_Brief_
Some entries follow. Reproduce exactly the lines starting at the one with "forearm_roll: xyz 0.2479" and stopping after the one with "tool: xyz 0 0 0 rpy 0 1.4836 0".

....

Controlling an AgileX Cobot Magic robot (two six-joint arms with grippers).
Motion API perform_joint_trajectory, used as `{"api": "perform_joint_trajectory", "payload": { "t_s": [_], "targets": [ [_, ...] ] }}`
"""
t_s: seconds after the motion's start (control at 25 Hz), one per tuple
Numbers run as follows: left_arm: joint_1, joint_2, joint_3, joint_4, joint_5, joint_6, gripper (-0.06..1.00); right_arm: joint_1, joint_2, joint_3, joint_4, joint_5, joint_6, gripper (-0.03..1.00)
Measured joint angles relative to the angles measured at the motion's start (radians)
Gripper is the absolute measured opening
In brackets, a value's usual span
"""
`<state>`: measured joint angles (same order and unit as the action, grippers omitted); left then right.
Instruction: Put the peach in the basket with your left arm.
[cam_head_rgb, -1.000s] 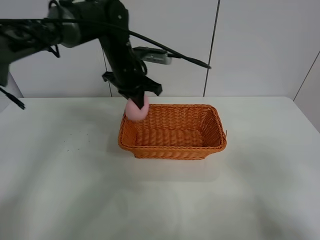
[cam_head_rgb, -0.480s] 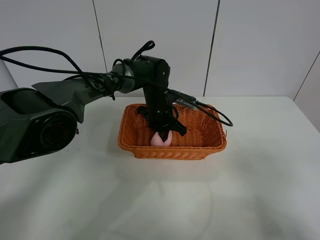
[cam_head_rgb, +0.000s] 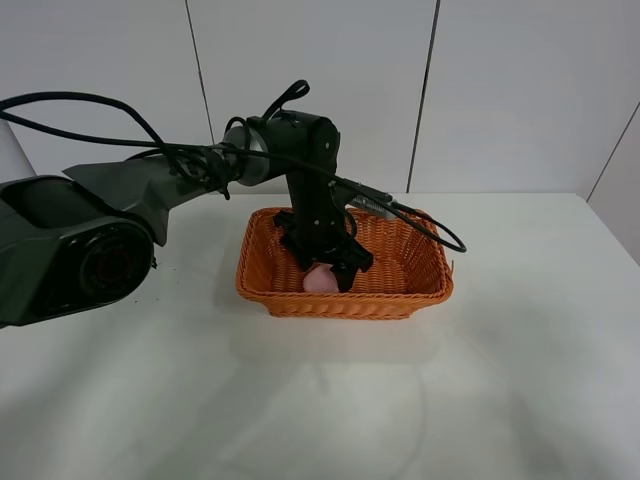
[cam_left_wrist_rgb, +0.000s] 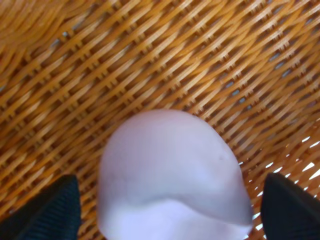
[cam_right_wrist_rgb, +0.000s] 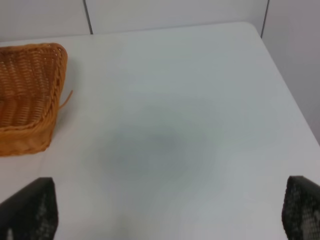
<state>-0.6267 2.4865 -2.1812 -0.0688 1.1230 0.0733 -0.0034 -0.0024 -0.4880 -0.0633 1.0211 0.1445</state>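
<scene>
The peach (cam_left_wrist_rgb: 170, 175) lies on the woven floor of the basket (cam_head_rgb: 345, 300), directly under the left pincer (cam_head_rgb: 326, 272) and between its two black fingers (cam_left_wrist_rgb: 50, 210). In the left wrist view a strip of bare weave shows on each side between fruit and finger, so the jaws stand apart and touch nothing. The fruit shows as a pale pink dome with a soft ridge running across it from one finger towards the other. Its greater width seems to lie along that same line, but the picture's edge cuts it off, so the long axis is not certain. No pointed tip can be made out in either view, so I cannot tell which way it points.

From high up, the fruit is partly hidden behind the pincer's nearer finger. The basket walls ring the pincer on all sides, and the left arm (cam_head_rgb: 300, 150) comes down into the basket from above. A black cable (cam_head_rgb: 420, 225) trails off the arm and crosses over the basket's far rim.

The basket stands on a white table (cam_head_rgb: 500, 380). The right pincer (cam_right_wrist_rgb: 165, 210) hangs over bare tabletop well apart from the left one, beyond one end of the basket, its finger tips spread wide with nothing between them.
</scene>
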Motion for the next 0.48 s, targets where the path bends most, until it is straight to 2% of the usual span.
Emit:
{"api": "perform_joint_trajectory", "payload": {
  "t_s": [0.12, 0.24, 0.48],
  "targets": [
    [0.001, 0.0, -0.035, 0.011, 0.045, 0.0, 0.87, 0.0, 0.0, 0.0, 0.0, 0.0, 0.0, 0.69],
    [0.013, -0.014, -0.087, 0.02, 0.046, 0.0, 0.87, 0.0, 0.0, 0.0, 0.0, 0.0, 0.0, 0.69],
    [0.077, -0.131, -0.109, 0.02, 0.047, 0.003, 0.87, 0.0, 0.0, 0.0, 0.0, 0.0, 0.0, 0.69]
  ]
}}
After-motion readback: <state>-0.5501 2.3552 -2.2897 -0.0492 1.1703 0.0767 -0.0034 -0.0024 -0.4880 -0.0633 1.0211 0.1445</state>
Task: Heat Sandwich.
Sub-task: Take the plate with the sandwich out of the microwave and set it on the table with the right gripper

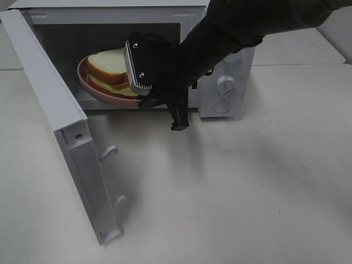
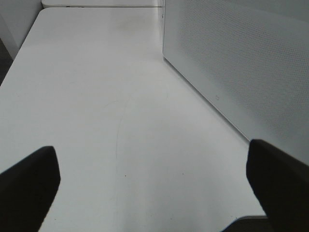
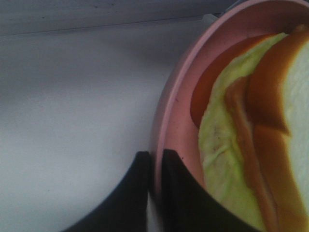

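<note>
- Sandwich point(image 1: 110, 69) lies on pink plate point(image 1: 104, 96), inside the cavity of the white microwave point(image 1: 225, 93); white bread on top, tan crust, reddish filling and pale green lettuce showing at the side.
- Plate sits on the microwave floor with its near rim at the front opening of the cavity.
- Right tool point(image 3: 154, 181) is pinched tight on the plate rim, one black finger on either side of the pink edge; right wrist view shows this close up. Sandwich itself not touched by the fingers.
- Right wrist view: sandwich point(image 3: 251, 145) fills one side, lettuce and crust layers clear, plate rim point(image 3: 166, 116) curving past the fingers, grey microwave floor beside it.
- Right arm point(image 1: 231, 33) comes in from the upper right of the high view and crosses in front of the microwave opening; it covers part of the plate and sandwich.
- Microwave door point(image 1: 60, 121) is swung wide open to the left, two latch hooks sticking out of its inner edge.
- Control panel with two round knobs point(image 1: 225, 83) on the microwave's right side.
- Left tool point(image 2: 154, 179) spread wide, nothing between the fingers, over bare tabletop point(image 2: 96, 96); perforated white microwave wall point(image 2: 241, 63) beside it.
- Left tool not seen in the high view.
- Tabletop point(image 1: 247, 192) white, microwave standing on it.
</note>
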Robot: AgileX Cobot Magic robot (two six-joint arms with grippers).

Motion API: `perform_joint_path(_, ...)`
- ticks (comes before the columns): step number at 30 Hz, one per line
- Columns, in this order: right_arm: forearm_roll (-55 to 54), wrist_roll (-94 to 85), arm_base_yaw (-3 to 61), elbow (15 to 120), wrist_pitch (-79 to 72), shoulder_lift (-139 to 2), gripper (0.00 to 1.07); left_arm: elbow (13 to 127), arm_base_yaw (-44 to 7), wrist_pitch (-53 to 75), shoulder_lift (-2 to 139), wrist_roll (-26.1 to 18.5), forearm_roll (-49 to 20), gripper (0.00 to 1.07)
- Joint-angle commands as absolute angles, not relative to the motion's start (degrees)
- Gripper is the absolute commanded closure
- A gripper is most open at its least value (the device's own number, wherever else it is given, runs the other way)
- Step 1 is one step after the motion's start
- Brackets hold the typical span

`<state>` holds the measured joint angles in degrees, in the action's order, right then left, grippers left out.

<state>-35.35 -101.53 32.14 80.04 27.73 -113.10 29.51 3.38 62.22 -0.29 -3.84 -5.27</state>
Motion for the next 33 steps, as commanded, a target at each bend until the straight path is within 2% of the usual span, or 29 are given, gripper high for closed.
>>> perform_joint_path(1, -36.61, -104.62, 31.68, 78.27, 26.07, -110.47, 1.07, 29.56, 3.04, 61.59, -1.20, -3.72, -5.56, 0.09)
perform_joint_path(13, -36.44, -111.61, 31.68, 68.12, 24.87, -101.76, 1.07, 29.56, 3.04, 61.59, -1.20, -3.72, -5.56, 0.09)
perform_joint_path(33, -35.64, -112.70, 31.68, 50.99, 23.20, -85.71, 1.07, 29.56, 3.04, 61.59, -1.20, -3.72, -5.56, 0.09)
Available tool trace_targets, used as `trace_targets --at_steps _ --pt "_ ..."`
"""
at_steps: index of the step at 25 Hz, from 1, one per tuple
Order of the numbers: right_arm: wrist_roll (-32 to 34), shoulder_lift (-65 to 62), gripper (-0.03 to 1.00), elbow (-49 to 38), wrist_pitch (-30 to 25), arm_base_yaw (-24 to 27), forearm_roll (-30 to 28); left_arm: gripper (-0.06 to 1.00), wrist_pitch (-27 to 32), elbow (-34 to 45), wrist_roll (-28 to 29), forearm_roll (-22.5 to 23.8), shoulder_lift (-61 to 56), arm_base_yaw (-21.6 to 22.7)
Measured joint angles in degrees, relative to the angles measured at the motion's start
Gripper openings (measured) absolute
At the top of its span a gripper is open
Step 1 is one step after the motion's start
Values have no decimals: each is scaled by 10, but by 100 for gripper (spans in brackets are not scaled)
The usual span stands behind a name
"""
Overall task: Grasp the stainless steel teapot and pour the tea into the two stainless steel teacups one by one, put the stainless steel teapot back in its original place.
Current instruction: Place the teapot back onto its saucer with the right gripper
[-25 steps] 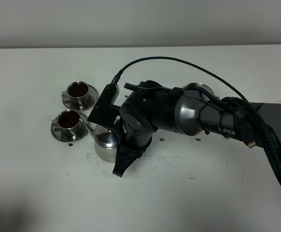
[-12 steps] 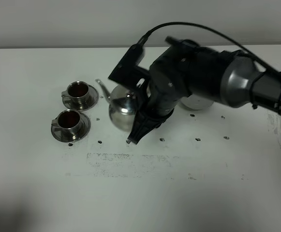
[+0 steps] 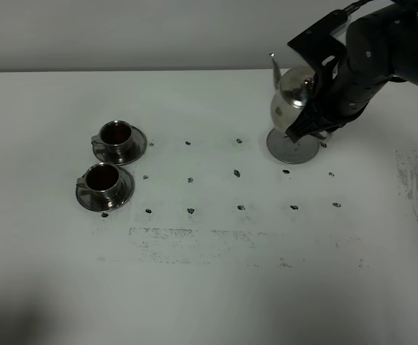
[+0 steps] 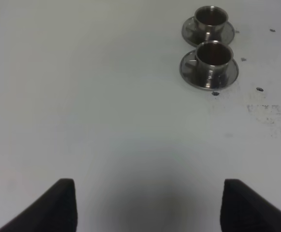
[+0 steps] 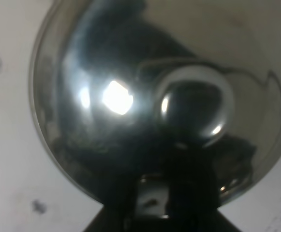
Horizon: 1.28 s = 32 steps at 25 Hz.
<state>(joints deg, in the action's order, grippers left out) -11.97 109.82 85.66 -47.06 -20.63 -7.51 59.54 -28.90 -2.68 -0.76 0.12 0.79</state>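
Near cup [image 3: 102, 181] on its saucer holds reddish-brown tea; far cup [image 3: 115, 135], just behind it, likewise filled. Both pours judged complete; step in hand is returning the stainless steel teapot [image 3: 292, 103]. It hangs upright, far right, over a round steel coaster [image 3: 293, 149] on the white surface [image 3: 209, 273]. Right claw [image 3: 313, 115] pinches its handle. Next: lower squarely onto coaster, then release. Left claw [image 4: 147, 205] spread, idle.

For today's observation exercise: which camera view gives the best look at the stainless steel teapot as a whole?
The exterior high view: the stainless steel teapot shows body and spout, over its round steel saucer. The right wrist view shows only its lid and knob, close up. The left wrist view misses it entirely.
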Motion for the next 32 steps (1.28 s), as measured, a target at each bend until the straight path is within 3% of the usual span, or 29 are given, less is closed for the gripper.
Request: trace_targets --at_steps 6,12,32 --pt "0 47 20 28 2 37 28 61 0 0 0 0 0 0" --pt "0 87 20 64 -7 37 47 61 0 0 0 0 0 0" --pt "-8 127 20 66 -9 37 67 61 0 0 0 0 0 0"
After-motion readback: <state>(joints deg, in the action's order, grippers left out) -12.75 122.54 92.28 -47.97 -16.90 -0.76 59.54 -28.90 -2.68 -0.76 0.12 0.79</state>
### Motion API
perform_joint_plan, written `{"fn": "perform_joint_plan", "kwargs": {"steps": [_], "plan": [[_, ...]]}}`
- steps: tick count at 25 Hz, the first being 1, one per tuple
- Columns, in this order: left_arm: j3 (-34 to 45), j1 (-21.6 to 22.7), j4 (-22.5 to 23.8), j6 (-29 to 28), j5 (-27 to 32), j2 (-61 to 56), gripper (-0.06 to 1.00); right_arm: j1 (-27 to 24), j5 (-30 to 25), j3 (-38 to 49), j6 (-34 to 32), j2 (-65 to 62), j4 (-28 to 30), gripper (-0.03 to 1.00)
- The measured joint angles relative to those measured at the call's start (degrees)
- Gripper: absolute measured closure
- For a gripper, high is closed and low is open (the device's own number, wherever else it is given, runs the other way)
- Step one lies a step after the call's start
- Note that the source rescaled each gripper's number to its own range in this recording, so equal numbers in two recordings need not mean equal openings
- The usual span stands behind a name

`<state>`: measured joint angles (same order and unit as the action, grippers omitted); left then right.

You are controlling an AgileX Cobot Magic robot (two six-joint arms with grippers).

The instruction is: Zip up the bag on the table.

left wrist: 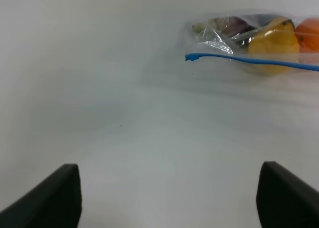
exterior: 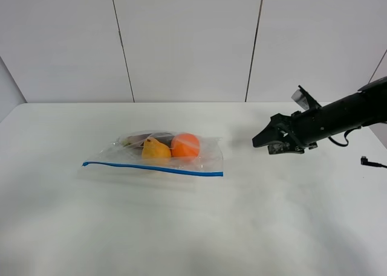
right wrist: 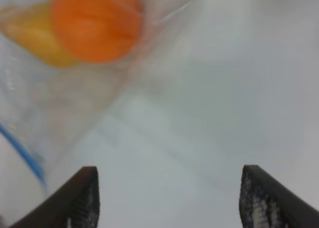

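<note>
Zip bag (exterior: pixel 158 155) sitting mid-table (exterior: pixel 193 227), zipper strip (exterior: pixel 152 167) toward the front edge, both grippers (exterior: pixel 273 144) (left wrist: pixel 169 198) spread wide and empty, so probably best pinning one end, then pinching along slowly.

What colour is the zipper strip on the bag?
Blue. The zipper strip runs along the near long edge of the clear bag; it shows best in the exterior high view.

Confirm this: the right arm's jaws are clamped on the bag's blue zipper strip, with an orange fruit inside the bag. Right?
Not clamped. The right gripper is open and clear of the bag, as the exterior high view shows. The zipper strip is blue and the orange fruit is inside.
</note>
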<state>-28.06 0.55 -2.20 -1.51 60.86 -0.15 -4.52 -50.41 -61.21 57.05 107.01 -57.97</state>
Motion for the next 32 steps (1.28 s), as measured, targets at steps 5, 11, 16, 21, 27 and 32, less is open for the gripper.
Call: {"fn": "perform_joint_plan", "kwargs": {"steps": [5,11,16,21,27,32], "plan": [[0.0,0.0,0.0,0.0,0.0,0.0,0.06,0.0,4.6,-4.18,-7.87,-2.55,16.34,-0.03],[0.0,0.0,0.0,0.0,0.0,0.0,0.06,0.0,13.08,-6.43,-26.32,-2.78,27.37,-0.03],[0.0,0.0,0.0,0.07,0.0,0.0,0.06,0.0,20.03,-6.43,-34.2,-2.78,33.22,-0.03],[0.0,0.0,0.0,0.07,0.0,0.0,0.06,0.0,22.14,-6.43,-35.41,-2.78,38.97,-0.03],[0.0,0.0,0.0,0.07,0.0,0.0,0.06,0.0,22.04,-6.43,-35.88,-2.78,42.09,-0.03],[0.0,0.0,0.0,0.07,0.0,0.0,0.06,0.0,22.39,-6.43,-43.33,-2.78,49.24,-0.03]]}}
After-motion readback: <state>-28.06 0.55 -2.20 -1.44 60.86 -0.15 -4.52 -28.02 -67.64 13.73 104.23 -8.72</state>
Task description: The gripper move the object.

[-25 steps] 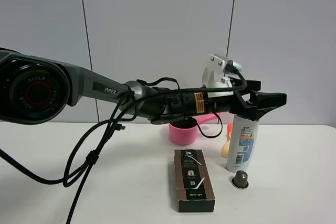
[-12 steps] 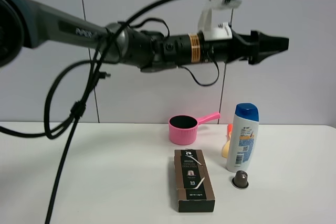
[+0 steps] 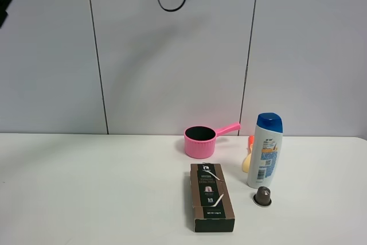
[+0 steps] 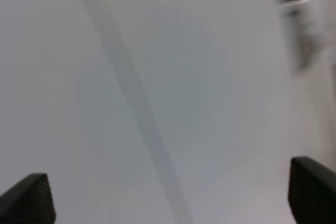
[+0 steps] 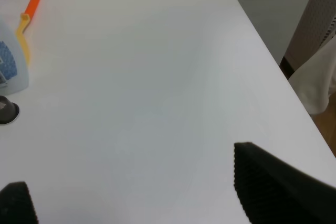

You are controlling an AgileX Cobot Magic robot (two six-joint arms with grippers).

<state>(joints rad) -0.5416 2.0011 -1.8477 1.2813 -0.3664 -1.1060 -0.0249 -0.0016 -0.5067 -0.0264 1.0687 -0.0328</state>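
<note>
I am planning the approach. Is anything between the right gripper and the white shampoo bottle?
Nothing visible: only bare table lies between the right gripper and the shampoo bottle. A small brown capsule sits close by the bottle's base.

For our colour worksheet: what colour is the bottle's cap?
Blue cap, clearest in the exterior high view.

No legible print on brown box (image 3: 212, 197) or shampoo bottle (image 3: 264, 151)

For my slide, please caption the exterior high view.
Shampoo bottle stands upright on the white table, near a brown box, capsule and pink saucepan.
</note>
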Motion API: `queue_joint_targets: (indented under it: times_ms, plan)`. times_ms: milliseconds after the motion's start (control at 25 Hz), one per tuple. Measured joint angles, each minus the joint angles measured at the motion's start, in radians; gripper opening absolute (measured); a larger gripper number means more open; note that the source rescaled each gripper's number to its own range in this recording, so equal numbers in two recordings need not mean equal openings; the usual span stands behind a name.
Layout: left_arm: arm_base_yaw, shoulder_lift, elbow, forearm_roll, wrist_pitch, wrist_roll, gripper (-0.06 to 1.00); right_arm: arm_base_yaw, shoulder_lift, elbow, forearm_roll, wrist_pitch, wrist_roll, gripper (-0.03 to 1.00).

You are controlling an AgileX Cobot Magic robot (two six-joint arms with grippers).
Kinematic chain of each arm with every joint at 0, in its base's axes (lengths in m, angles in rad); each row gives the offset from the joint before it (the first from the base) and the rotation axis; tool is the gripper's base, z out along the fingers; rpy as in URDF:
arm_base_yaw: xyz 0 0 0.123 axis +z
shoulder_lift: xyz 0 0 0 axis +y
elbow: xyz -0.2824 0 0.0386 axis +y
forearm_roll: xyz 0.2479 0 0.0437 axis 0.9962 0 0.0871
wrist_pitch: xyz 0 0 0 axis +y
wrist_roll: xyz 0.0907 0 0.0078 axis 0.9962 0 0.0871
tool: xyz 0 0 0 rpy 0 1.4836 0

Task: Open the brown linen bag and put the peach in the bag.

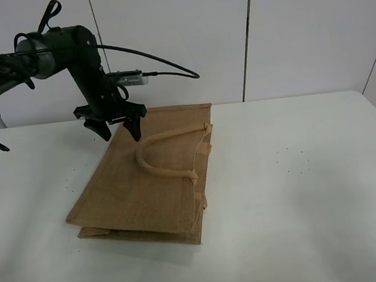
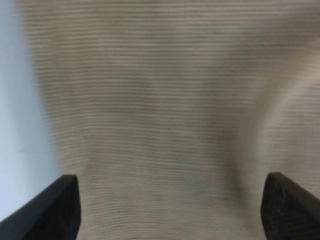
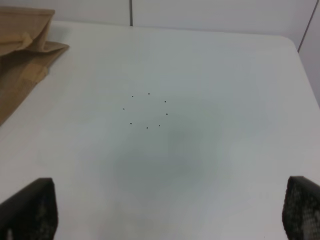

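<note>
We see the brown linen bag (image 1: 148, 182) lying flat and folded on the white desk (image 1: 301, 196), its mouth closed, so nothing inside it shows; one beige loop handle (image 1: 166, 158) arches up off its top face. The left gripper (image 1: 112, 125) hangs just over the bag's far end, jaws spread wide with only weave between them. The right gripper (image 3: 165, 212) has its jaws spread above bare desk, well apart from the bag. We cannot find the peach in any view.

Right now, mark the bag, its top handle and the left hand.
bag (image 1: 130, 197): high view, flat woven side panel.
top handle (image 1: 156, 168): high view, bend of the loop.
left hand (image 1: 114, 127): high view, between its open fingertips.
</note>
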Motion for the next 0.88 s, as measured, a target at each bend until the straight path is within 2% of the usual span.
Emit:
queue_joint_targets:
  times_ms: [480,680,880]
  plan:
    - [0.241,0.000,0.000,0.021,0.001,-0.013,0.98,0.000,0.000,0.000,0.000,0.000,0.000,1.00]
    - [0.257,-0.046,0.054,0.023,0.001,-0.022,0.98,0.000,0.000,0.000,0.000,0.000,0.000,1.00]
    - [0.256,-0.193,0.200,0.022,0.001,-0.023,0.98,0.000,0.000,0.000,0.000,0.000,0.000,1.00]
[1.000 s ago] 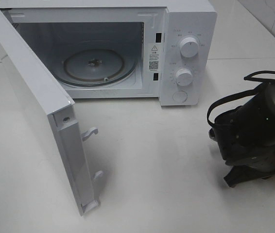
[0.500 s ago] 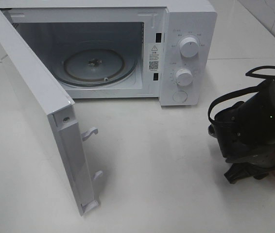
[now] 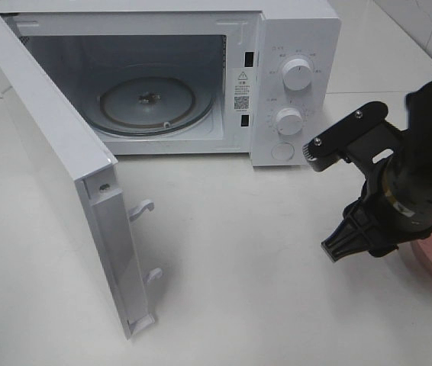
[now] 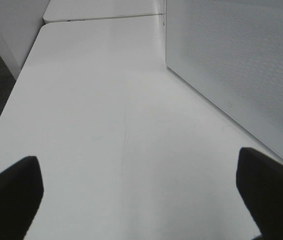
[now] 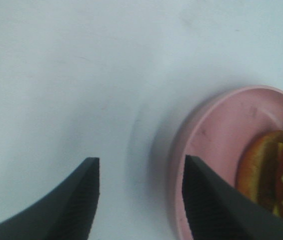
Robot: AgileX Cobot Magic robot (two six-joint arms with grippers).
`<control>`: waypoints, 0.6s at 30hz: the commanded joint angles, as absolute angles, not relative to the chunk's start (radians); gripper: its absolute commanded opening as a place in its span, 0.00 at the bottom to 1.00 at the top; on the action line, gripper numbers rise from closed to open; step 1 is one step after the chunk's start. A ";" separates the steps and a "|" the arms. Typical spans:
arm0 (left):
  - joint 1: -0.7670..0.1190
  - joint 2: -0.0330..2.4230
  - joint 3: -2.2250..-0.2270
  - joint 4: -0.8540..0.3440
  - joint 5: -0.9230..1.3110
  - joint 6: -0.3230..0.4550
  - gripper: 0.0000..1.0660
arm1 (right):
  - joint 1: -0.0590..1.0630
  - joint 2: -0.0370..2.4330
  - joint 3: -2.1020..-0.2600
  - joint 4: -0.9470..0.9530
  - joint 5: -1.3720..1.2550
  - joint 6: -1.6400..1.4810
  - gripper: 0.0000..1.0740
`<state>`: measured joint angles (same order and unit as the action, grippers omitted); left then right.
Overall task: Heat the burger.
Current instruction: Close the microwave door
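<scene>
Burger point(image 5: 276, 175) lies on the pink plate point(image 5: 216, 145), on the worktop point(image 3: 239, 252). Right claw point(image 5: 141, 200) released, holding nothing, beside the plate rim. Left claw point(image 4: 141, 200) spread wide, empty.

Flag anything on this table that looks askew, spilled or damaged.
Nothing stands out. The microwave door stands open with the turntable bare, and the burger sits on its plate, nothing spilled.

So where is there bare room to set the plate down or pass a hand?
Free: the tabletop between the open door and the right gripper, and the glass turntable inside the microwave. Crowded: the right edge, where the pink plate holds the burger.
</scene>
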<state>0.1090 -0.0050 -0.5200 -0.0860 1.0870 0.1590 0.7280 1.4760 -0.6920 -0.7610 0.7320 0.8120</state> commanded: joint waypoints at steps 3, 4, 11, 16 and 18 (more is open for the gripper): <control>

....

_Solution_
forearm_roll: xyz 0.2479 0 0.0437 axis 0.9962 0 0.0871
wrist_pitch: xyz 0 0 0 axis +y
wrist_roll: xyz 0.0907 0 0.0078 axis 0.9962 0 0.0871
tool: xyz 0 0 0 rpy 0 1.4836 0

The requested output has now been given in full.